Whatever appears in the listing, return all of it exactly.

# # # #

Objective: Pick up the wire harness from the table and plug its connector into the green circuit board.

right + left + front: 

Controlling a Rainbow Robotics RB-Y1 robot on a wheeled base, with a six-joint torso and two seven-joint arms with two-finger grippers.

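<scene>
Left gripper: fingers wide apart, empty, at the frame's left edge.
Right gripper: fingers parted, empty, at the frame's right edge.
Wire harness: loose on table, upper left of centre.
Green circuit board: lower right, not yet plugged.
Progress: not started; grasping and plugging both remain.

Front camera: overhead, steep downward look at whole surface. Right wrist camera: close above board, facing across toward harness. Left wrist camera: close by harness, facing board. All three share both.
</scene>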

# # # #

_ANSWER SPACE_
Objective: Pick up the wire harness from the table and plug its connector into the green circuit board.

right + left + front: 

Controlling a Rainbow Robotics RB-Y1 robot on a wheeled base, with a six-joint torso and two seven-joint arms with two-finger grippers.

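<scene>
Left gripper: fingers wide apart, empty, at the frame's left edge.
Right gripper: fingers parted, empty, at the frame's right edge.
Wire harness: loose on table, upper left of centre.
Green circuit board: lower right, not yet plugged.
Progress: not started; grasping and plugging both remain.

Front camera: overhead, steep downward look at whole surface. Right wrist camera: close above board, facing across toward harness. Left wrist camera: close by harness, facing board. All three share both.
</scene>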

The exercise output is complete.